Convert Many Word Documents to ASCII At Once

In a recent tip, we showed you how to convert a Microsoft Word document to plain ASCII text using a CygWin command called CATDOC. At the end of that article, we promised to show you how to do multiple conversions in one fell swoop. Well, hang on tight, because this will go lickety-split.

This job requires the help of a small shell script, as follows:

#!/bin/bash

# Finds all Word Document files (i.e. named
# *.doc) that are at or below the current
# folder and converts them to plain ASCII
# text, by adding '.txt' to the file name.
# For example, Research.doc becomes
# Research.doc.txt (if Research.doc.txt
# already exists, it will be overridden).
# The original Word document is left alone.

for f in $( find . -name '*.doc' ); do
catdoc -w $f > $f.txt
done

Open your favorite text editor, start a new file, and paste the above text into it. Save the file in your CygWin home directory, using the name “catdoc_all”, or whatever you like. (On my system, I installed CygWin in C:\sys\cygwin, therefore my home directory is C:\sys\cygwin\home\craig.) At this point, you should be all set.

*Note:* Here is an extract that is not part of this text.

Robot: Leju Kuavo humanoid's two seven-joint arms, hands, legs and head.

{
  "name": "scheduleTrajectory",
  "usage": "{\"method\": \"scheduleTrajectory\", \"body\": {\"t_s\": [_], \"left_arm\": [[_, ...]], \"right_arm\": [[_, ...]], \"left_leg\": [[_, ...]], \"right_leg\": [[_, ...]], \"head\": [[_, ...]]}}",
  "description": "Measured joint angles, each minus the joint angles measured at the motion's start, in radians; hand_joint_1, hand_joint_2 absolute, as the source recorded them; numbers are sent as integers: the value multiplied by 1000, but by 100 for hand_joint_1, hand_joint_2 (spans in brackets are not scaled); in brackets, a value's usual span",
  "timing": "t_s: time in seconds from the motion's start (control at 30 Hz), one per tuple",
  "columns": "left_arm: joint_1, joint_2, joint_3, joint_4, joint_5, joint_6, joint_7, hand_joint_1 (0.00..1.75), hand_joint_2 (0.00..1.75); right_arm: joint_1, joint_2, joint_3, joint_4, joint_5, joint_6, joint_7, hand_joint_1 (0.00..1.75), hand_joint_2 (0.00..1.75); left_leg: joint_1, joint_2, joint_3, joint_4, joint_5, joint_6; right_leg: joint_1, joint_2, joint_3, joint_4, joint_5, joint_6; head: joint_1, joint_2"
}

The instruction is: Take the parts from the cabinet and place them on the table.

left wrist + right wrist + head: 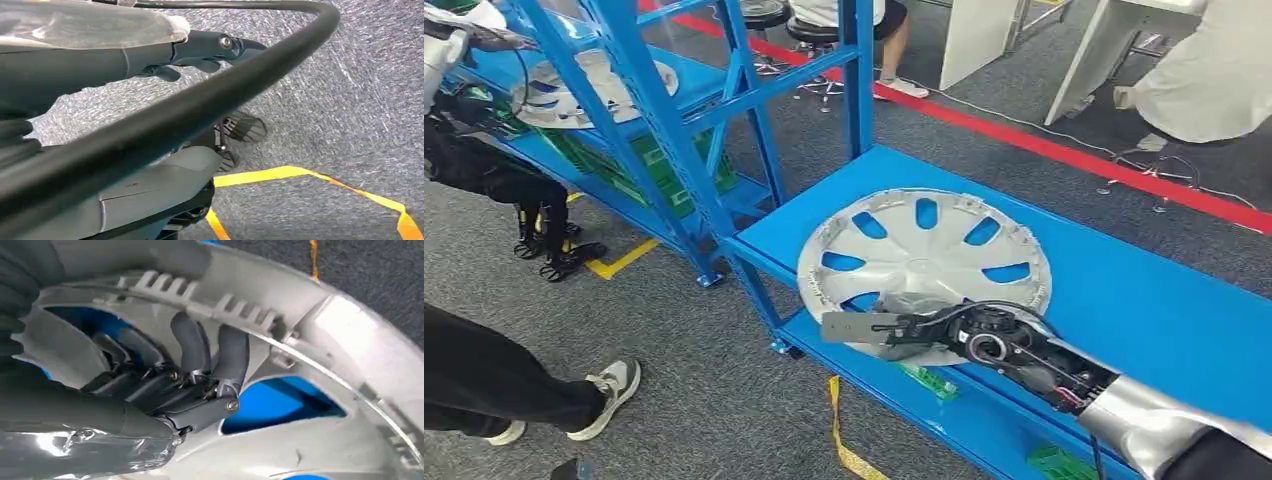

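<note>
At the upper left of the head view a second hubcap [574, 90] lies on the rack [724, 95], a blue shelf frame that I take for the cabinet; this part seems to wait for its turn. Lower left, a person's shoe [609, 388] stands on the grey carpet [714, 400], close to the work.

The left hand [210, 50] appears in the upper part of its wrist view, above the carpet and a yellow floor line [310, 176]. Its fingers look loosely curled and touch nothing that I can see; if they are fully closed, I cannot tell.

In the centre of the head view the hubcap [924, 265] lies flat on the blue table [1144, 300], with its near rim over the table's front edge. Probably it sits so because the hand needs room under the rim. The right hand [904, 328] is at this near rim, lower centre. In the right wrist view its fingers [227, 355] bend around the rim and go into an opening of the hubcap, so the hand grips it. I judge the part is almost placed and the release is not yet done.
</note>
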Motion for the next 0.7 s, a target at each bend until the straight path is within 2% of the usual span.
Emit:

Running the Script: To run the conversion, first navigate to the parent folder that contains all of the word documents to be converted using the CD commands. Then, run your new script by typing “. ~/catdoc_all” (without the quotes) — That’s a period, followed by a space, followed by a tilde, followed by a slash, followed by the name of your script. Hit Enter, and your’re done. Ta da! It’s that easy.

If you care to know why this works, then keep reading.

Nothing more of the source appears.